Somos todos Karol Conká?
Isolamento social e consumo de bebida alcóolica se mostraram uma combinação destrutiva dentro e fora do Big Brother
Dentre as muitas consequências cruéis que a pandemia de coronavírus impôs, uma das mais preocupantes é a escalada no consumo de bebida alcoólica. Matéria publicada esta semana aqui no site da Veja Rio chama atenção para o salto na venda de bebidas alcoólicas na cidade em 2020: um aumento de 40%, se comparado a 2019.
+Venda de bebidas alcoólicas no Rio aumentou quase 40% em 2020
Estudo online realizado pela Fundação Oswaldo Cruz com mais de 44 mil participantes reafirma a informação da matéria: 18% da população com mais de 18 anos aumentou o uso de álcool durante a pandemia.
Alguns fatores explicam essa realidade. Um grande estudo realizado nos Estados Unidos mostrou que pessoas que tem problemas com bebidas e enfrentam experiências traumáticas – como é o caso da atual pandemia – passam a consumi-las em maior quantidade. Já os indivíduos que tem o hábito de beber apenas para se aliviar do estresse, também passaram a beber significativamente mais.
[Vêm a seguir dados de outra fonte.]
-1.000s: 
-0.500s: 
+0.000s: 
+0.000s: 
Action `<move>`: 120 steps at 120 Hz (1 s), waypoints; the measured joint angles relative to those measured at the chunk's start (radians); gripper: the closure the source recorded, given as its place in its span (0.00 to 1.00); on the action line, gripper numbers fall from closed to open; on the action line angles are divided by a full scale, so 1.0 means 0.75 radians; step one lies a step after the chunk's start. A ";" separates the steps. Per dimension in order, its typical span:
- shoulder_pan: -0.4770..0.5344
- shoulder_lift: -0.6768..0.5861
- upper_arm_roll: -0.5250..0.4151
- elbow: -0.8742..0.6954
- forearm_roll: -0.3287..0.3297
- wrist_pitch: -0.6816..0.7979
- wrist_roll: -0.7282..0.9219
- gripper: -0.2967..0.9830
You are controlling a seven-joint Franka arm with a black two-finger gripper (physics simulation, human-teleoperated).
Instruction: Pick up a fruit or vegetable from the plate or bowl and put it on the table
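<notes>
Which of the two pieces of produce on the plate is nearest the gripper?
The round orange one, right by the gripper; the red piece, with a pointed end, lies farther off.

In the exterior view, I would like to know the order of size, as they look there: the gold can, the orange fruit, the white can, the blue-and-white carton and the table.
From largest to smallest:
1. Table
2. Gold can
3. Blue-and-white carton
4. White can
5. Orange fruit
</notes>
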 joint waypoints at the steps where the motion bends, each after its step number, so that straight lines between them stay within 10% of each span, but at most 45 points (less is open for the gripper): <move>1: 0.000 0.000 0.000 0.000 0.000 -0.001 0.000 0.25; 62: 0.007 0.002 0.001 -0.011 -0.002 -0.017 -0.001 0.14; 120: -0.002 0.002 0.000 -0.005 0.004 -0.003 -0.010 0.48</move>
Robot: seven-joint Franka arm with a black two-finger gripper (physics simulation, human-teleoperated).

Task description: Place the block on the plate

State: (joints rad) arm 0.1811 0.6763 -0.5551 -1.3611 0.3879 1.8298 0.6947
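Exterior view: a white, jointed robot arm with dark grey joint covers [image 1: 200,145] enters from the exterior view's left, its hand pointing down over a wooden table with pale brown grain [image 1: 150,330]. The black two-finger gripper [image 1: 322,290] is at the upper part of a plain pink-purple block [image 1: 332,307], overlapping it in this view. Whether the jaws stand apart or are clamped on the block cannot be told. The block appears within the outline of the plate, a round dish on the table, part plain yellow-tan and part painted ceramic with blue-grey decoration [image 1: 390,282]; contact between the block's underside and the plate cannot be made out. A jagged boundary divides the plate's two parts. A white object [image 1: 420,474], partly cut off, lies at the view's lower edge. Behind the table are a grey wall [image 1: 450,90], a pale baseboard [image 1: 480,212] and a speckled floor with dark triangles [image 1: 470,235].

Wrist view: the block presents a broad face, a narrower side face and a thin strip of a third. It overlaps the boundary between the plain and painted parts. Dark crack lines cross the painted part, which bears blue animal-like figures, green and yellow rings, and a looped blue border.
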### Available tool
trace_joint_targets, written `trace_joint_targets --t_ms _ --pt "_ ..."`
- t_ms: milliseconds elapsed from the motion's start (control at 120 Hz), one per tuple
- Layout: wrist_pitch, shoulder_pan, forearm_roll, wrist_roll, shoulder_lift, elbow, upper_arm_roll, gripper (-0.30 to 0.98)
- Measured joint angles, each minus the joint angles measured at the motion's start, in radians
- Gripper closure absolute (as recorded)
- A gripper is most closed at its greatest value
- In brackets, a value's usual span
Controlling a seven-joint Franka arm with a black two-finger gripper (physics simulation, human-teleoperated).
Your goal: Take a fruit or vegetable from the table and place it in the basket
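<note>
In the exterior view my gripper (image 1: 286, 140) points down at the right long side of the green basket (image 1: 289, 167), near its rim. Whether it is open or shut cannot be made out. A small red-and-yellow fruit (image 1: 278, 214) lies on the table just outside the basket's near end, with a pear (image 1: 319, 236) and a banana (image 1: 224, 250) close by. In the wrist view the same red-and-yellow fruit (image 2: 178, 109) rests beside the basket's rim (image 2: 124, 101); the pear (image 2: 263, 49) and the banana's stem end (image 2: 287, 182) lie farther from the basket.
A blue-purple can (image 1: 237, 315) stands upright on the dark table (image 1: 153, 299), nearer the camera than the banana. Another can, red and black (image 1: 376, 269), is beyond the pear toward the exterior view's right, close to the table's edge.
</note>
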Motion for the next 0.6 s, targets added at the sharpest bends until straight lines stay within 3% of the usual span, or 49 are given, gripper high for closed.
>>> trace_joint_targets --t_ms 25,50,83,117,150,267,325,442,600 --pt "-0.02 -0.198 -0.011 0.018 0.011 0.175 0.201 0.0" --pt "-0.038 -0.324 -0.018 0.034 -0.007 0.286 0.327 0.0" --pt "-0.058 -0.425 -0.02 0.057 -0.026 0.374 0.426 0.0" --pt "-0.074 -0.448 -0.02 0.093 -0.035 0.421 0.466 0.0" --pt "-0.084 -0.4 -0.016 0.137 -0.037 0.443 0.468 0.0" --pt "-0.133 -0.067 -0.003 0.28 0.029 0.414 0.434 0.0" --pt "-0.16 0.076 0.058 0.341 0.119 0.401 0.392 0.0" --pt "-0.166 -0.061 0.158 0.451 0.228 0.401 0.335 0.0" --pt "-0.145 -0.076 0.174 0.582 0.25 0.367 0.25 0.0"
Um caminho para interpretar o aumento de consumo é atribuí-lo ao efeito relaxante, porém de curta duração, oferecido pelo álcool. No entanto, não se pode desconsiderar a associação das bebidas alcoólicas com uma gama de transtornos mentais, como quadros depressivos e ansiosos, uma considerável elevação do risco de suicídio, passando por um crescimento de casos de violência doméstica.
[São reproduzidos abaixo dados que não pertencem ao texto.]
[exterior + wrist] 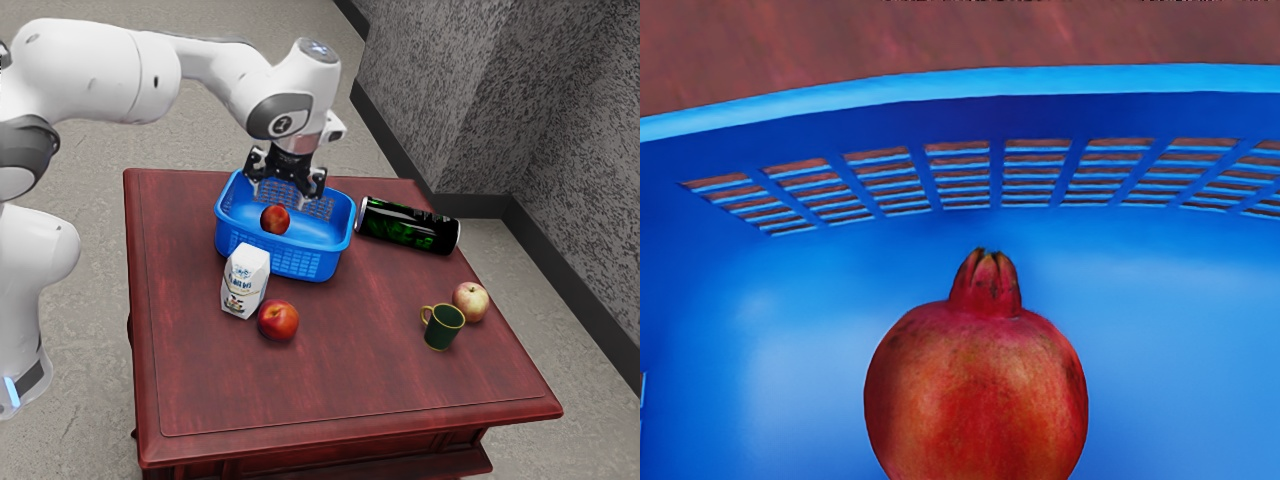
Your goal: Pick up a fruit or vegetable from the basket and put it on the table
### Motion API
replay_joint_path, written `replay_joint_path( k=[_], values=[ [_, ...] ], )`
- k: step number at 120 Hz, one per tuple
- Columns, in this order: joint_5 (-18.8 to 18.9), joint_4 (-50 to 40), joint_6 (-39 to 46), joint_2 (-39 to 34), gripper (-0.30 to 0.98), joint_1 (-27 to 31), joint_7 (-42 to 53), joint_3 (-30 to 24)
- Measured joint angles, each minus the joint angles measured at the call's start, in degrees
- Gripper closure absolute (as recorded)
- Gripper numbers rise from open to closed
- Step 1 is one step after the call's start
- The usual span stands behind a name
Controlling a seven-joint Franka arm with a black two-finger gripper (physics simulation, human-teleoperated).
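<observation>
With its fingers spread, the end effector [279, 200] was positioned above the blue basket [300, 262], upper centre of the exterior view; the pomegranate [275, 219] lay inside, below the fingertips, so the approach apparently required a mainly downward stroke.

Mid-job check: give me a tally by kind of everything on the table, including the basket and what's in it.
Fruit: 3 (pomegranate in the basket, red fruit, pale reddish fruit)
Basket: 1
Carton: 1
Can: 1
Mug: 1
Total: 7
</observation>
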Motion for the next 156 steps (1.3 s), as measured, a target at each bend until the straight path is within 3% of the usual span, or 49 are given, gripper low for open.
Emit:
replay_joint_path(
  k=[101, 156],
  values=[
    [1.1, -4.3, 8.5, 4.5, 0.03, 1.0, -2.1, -2.3],
    [2.6, -5.0, 13.6, 6.0, 0.04, 6.5, -2.5, -8.2]
  ],
)
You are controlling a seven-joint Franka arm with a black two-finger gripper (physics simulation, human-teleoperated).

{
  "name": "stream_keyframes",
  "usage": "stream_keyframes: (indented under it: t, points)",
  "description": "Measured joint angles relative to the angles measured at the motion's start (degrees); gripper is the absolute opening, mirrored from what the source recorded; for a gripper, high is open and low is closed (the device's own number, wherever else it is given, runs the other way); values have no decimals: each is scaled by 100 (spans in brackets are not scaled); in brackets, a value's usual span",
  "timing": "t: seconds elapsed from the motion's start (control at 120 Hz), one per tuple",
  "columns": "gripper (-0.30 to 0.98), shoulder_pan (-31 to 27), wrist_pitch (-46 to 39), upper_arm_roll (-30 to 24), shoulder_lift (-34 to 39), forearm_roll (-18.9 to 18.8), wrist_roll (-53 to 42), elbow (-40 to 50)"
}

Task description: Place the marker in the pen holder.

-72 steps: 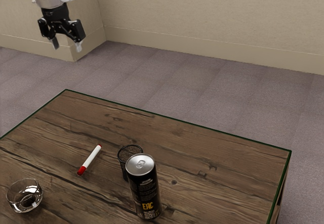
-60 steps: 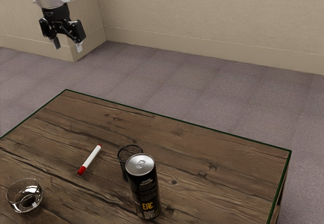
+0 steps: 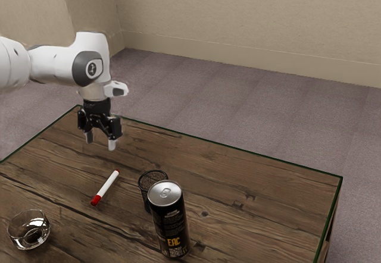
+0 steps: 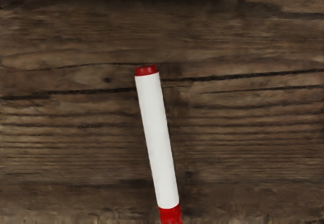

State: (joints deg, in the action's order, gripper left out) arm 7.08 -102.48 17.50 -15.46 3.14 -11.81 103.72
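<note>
I am hanging above the counter (image 3: 262,215), near its far corner at the exterior view's left, with my fingers (image 3: 111,145) standing apart and gripping nothing. The marker (image 3: 106,187) is lying flat on the wood beneath me, on the side away from that corner — its long axis slanting from the counter's far edge toward the near edge, with a little lean to the exterior view's left. My spread is running roughly across that axis, so I am judging that a closing from here would be meeting the barrel on its two long sides, with only a small turn needed, if any. The coming move, as I am reading it, is a descent onto the middle of the barrel, away from either end.

The marker is showing a smooth white barrel, a short red plug at the end toward the far edge, and a longer red cap at the other. Being round and slim, it may be rolling if one side of me touches first.

The pen holder (image 3: 143,193), a dark mesh cup, is standing just beyond the marker toward the exterior view's right — with the tall black can (image 3: 169,226) partly covering it, something I am wanting to clear later
</note>
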Motion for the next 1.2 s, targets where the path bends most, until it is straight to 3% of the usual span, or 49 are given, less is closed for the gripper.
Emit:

O que pudemos observar nos últimos meses é que dependentes de álcool que escamoteavam o consumo ou bebiam apenas em encontros sociais com amigos, passaram a cultivar um perigoso hábito: guardar bebida em casa, sem conhecimento dos familiares. Na outra ponta, os não tinham o hábito de beber em casa ou só o faziam ocasionalmente, passaram a consumir a bebida com facilidade, no conforto do lar. A matéria corrobora o que é notório por quem trabalha com pacientes com transtornos por abuso de álcool: um significativo agravamento dos quadros de dependência.
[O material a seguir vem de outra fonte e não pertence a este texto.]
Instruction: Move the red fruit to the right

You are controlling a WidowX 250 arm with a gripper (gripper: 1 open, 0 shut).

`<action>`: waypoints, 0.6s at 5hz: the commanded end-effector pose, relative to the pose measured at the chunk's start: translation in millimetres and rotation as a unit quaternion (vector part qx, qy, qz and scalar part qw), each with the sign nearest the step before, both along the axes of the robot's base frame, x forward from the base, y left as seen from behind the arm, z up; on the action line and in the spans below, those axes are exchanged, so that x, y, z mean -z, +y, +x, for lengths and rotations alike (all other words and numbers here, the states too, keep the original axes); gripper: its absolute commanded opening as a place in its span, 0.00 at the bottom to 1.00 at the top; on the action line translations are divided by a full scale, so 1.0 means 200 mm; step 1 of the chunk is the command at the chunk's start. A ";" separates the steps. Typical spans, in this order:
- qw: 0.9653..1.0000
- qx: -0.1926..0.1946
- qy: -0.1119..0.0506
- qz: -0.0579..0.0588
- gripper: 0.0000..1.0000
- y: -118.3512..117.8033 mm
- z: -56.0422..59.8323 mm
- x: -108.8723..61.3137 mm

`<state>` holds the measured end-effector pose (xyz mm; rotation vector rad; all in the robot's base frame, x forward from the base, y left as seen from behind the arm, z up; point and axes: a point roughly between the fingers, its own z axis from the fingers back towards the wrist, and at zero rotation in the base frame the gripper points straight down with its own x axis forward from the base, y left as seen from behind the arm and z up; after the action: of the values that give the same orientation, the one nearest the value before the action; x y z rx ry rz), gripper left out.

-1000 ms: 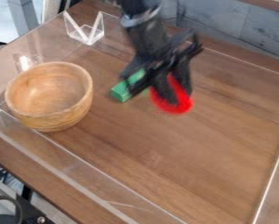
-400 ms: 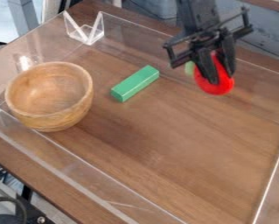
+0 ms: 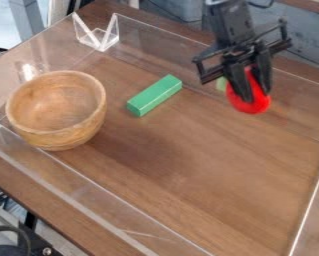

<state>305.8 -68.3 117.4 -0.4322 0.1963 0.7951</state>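
The red fruit [image 3: 251, 99] is a small bright red roundish toy at the right side of the wooden table, partly hidden behind the gripper's fingers. My black gripper [image 3: 246, 82] reaches down from the top right with its fingers closed around the fruit. The fruit sits at or just above the table surface; I cannot tell whether it touches.
A green rectangular block [image 3: 154, 96] lies near the table's middle. A wooden bowl [image 3: 54, 108] stands at the left. Clear acrylic walls [image 3: 95, 35] border the table, with a clear edge along the front and right.
The gripper has carried the red fruit from beside the green block to the right side of the table, then lowered slightly. The block and bowl stayed put.
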 end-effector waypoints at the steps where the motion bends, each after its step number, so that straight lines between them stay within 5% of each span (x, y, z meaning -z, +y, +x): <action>1: 1.000 0.008 -0.025 -0.002 0.00 0.06 0.07 -0.09; 2: 0.999 0.023 -0.028 -0.009 0.00 0.10 0.10 -0.14; 3: 0.999 0.031 -0.028 -0.009 0.00 0.06 0.13 -0.11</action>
<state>322.6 -56.6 123.7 -0.4420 0.2191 0.7362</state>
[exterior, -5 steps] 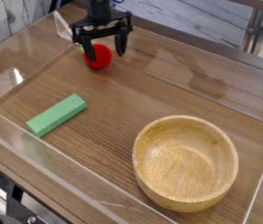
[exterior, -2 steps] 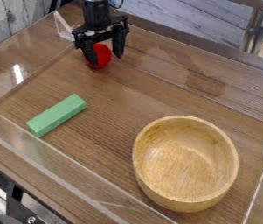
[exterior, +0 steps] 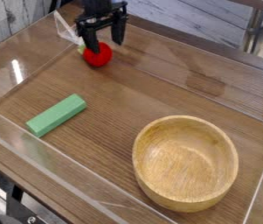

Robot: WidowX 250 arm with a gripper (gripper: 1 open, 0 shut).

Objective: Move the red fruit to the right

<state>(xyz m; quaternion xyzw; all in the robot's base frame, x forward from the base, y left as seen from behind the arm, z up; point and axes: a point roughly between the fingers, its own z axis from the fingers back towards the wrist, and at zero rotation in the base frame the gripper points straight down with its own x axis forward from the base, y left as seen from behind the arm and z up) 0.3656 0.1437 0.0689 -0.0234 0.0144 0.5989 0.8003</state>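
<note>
The red fruit (exterior: pixel 96 57) is small, round and bright red, and it rests on the wooden table at the far left, near the back edge. My gripper (exterior: pixel 103 45) points straight down just over and slightly behind it, open. Its two black fingers (exterior: pixel 86 42) stand wide apart with nothing gripped between them. The left finger's tip comes down close to the fruit's top; I cannot tell whether it touches.
A green rectangular block (exterior: pixel 57 115) lies at the left front. A large wooden bowl (exterior: pixel 186 163) sits at the right front. Low clear walls (exterior: pixel 17 79) ring the table. Bare wood stretches to the right of the fruit.
The wrist has rolled, so the fingers stand at a different angle, and the fruit shows more fully below them. The fruit has stayed in place.
</note>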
Duas consequências correlatas ao maior consumo de álcool são a baixa de imunidade e o aumento do número de acidentes, especialmente no trânsito, ocupando leitos em emergências de hospital e aumentando o risco de contágio. Estes fatores ficam ainda mais graves se considerarmos que a pandemia está fora de controle, com um percentual baixíssimo de população vacinada.
A mesma reportagem relata que o número de pessoas que buscaram apoio nos grupos dos Alcoólicos Anônimos saltou de 150 para 400 por mês, desde o início da pandemia. Esta informação permite levantar duas hipóteses: a primeira é que a pandemia mexeu com sentimentos e sensações tão profundas que mais pessoas decidiram pedir ajuda especializada; a segunda é que se há mais gente bebendo, é natural que haja mais gente em busca de apoio, num crescimento proporcional.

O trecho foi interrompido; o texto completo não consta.